TEACHING & LEARNING ENVIRONMENT
Teaching Activities
If American Civilization and this associated website are being used as the principal sources of learning material for a taught unit, then the following suggestions for possible teaching activities may be helpful. The mix would obviously be constrained by timetable and staffing limitations.
Lectures
A lecture format might be found useful where large groups of students have to be taught for such tasks as:
- Updating the material (or some of it) provided in a particular chapter of the book
- Augmenting the material through the addition of further information about a particular topic or institution.
- Developing particular lines of argument in cases for instance where the text or website refer to recent major debates and discussions on institutions or policies.
Seminars
Where staffing permits, smaller groups of students could be taught in seminars which might be used for any of the following purposes:
- Permitting student-led discussion of issues arising from a specified section of the text.
- Responding to students' questions about specific items or terms from the text.
- Examining primary documentation which the students have been asked to download from the internet and read prior to the seminar. The website in particular provides a number of links to sites from which short historical documents as well as many other, institution-specific, documents can easily be accessed for consultation on-screen or for downloading.
- Guiding students on aspects of the assessment process for the course unit. Such issues as the expected type of response to term definition questions of the type which appear at the ends of the chapters and guidance on the marking criteria for essay work lend themselves quite easily to seminar presentation.

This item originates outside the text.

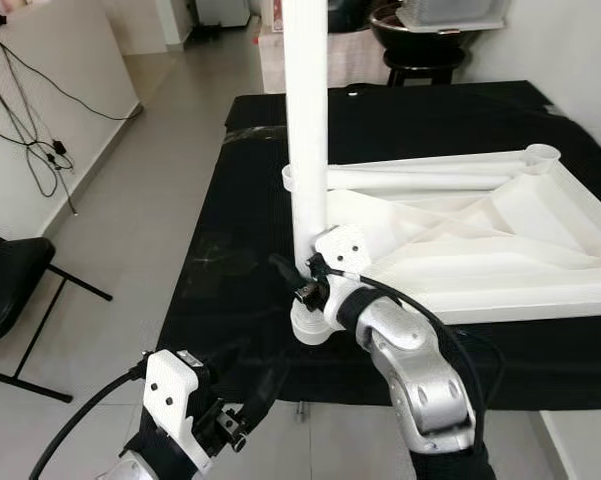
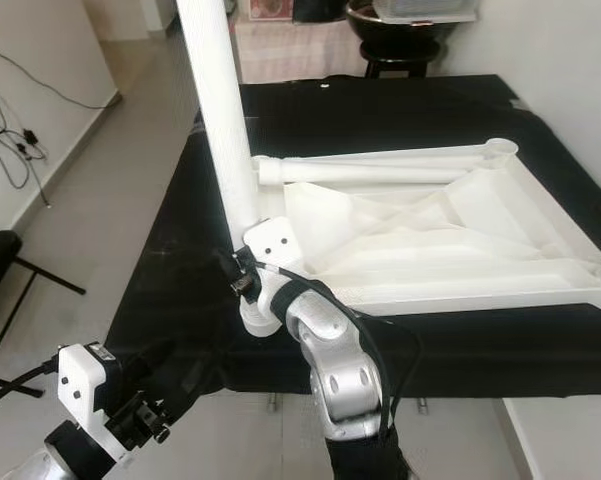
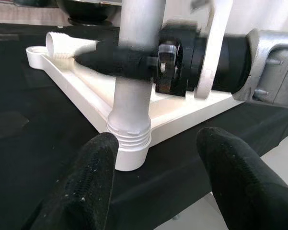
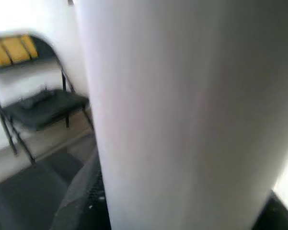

- Supervising student practice on likely types of assessment artefacts.
Tutorials
Again, where staffing permits, very small groups of students might be taught through a tutorial process. Within this particular format, it might very well be appropriate for tutors to set and mark essay work, to give students detailed guidance on the standards expected in essay work, and to give some indication of the standards expected both in the presentation of material and in the provision and laying out of bibliographies.
Such issues as the need to reference essay work appropriately and to understand the nature of plagiarism and the necessity to avoid it might very well be best addressed in this kind of teaching environment.
Student Working Groups
If it is wished to encourage students to engage in collaborative or larger group work, tasks could be specified for completion within a limited time frame.
Individual or Group Presentations
Students could be asked to make oral presentations either individually or as very small groups in order to report back on the collaborative work done in working groups of the type referred to above. This might indeed constitute one or more of the assessment tasks where it is wished to examine students by this method.
Presentations of this kind could be made either in front of a professor/assessor if the presentations are being used as part of the assessment process or they could be made simply to other groups of students if peer assessment procedures were felt to be appropriate.